Originally, James "Sonny" Crockett was to use a Browning BDA .45 ACP, an early import version of the SIG Sauer P220 in .45 ACP. The grips and markings to the right side of slide make this subtle difference evident in the pilot episode. He also carries a Detonics Pocket 9 chambered in 9mm Parabellum as a backup, tucked in his rear waistband near the small of his back.

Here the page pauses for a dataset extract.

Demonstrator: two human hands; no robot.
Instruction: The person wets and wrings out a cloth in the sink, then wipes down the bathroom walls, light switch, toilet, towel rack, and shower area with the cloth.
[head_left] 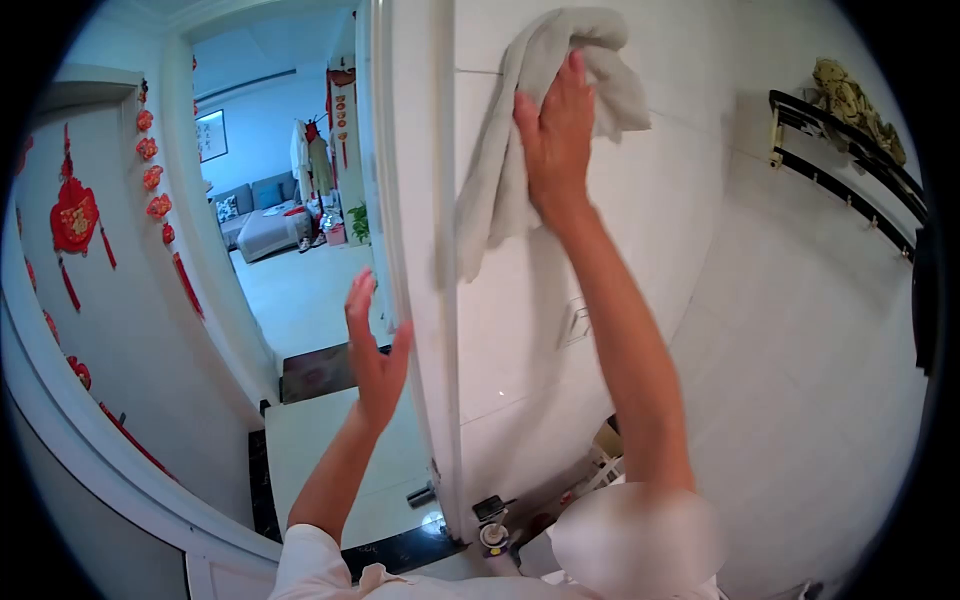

But it was later decided that a more state-of-the-art gun was to be used by Crockett. During the first season, he used a Bren Ten pistol carried in a Ted Blocker Lifeline shoulder holster rig. Due to Don Johnson's dissatisfaction with the Lifeline rig, the Jackass Leather Company (later renamed Galco International) Original Jackass Rig shoulder holster rig was personally fitted for him by Rick Gallagher, President of Galco. Finally the Galco Miami Classic shoulder holster was designed and used. The Bren Ten, manufactured by Dornaus & Dixon, was a stainless steel handgun notable as the first ever chambered in the powerful 10mm Auto caliber. The Bren Ten was originally manufactured as a two-tone weapon: the carbon steel slide was black oxide and frame was stainless steel. The model used in Miami Vice had a hard-chromed matte finished slide so that it showed up better during night shots. The pistol used in the show was chambered in .45 ACP, as 10mm Auto blanks were simply not available.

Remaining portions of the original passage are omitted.